What Has Led to Bitcoin’s Rise?

The first answer is that more and more investors are buying bitcoin. Even if you haven’t opened an account at a crypto exchange, you can increasingly buy bitcoin on apps that you may already have on your phone. Cash App from Square has over 50 million users1, PayPal has 429 million active users2, and Venmo now offers a credit card product that lets you earn up to 3% back in Bitcoin. This has broadened access beyond the large crypto exchanges such as Coinbase which has over 100 million users globally.3

Second, institutional investors have been buying bitcoin. A U.S. public company (MicroStrategy) holds about $4 billion in bitcoin,4 and Elon Musk’s Tesla added Bitcoin to its balance sheet in 2020. Tesla continues to be one of the top Bitcoin holders among publicly traded companies. Well-known investors are speaking in its favor, which facilitates bitcoin’s legitimacy.

And if one wants to be bullish, bitcoin’s total market value is about $513 billion (almost $27,000 per coin as of June 6, 2023)5, compared to Tesla at $694 billion6 and gold outstanding at $12 trillion.7

Many of the millions of individual and institutional investors that own bitcoin most likely own it primarily as a store of value or a form of digital gold. They want to own a currency that has limited supply, not “paper” money, whose supply governments are increasing without limit.

But What Has Changed Since 2017?

The first thing worth mentioning is that you can now earn interest on bitcoin and other cryptocurrencies. The ability to lend or stake crypto for a yield will attract many people to the crypto world, as they offer a potentially high-yield alternative to government bonds, bank deposits and gold. Accessing this income stream is technically difficult and not without risks, but it is clear how this can and probably will become available to more investors.

From its early days, crypto enthusiasts believed that Wall Street could be rebuilt better and cheaper using a completely secure technology that wasn’t controlled by a single party.

The conceptual building block that would enable the building of a new Wall Street is the ability to build logic into software—the “smart contract.” Something like, “Pay Jane X if Jane delivers Y to Jack.” The delivery of Y would have to be verified independently. “If” is the key word in that sentence because it means there are several moving parts. “If” logic has been around since probably the first lines of software—but making a network that is unhackable and reliable is another thing entirely.
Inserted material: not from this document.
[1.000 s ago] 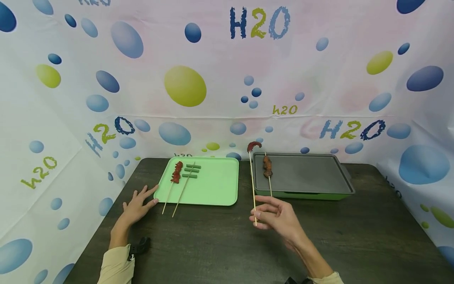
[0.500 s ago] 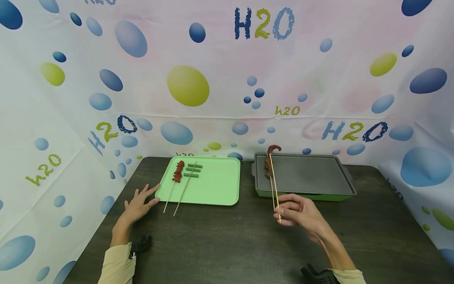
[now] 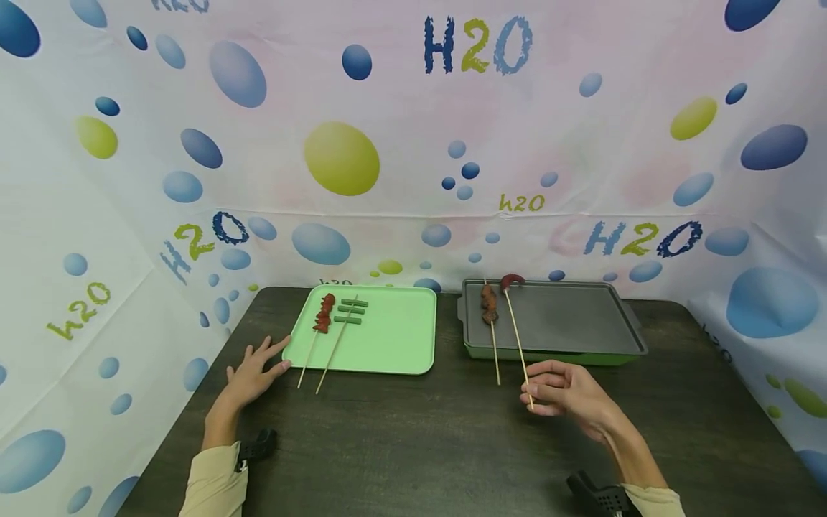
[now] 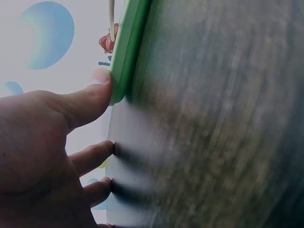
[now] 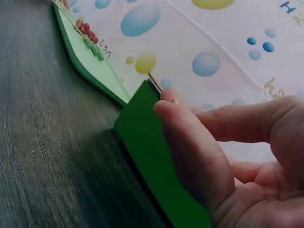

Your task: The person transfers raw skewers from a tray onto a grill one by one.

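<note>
Between thumb and fingers my right hand (image 3: pixel 571 395) pinches the lower end of a skewer (image 3: pixel 519 334) that carries a curled dark-red piece (image 3: pixel 512 281) at its tip. That tip is over the back left part of a grey grill plate (image 3: pixel 575 316); whether it touches the plate I cannot tell. Left of it, a skewer of brown meat (image 3: pixel 489 305) lies on the plate, its stick jutting over the front edge. My left hand (image 3: pixel 248 373) has its fingers spread, with the thumb touching the near left corner of a light green tray (image 3: pixel 394 337).
On the tray's left side lie a skewer of red meat pieces (image 3: pixel 324 314) and a skewer of green pieces (image 3: pixel 351 311), sticks over the front rim. The grill's green base (image 5: pixel 147 142) stands on the dark wooden table (image 3: pixel 400 438). A patterned sheet (image 3: pixel 413 143) hangs behind.
My right hand has moved right with its skewer, past the brown meat skewer, and the red tip has come lower over the grill plate. The left hand has stayed at the tray corner.
</note>
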`<state>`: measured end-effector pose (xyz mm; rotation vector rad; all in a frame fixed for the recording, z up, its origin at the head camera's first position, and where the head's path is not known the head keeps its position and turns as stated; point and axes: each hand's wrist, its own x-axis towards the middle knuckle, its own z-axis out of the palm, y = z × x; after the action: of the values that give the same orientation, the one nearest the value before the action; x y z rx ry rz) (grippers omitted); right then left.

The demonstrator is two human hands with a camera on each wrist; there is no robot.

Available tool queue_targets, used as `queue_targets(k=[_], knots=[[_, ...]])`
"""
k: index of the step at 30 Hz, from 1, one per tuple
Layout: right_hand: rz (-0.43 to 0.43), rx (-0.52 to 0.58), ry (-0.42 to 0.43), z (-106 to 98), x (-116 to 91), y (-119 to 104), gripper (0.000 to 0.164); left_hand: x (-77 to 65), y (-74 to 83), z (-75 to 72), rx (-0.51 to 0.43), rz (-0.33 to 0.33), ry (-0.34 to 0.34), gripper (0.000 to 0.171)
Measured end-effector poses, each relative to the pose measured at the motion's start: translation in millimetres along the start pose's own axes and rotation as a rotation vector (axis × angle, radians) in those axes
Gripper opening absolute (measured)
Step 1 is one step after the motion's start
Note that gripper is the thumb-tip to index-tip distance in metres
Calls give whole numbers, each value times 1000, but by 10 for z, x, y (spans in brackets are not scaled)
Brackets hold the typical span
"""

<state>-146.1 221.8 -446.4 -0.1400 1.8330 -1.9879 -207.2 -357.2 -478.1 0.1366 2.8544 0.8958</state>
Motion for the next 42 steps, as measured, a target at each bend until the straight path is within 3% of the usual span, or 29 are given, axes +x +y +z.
queue_targets(k=[10,22,28,34,38,42], knots=[[60,25,-57,-79,-25,13,46,-3,-33,10,0,3,8,64],[59,54,-127,-221,-93,68,34,25,-52,3,-3,0,-4,68],[55,66,-143,-242,-82,80,36,28,-45,11,7,-1,-7,68],[47,11,-77,-228,-89,38,48,26,-43,17,3,1,-6,67],[-11,-68,18,-190,-122,-30,53,28,-46,20,3,-1,-8,67],[-65,-128,55,-80,-137,-133,54,39,-56,15,3,0,-8,67]])
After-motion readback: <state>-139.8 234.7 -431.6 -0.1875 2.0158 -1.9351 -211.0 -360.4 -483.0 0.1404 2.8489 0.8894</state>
In 2017, there wasn’t much built using this concept; The concept of a smart contract was widely celebrated, but no one knew whether it would be actually applied. The only thing happening was people trading bitcoin and other coins on unregulated exchanges, just like one could trade sneakers on eBay, but that activity didn’t require smart contracts.

Now there has been progress in the build-out of an independent, reliable data infrastructure to support smart contracts. Remember, using the “if” logic in finance usually refers to a price. Well, that price better be reliable! And data problems are rife on Wall Street. This data infrastructure isn’t fully proven, but a lot of important progress has been made. Firms valued in the billions of dollars are directly addressing this problem.

In sum, I believe the emergence of lending and staking digital assets as an alternative to traditional fixed income and rapidly developing data infrastructure suggest growing chances that a new digital asset Wall Street is being built—and that we are still in the early days of that.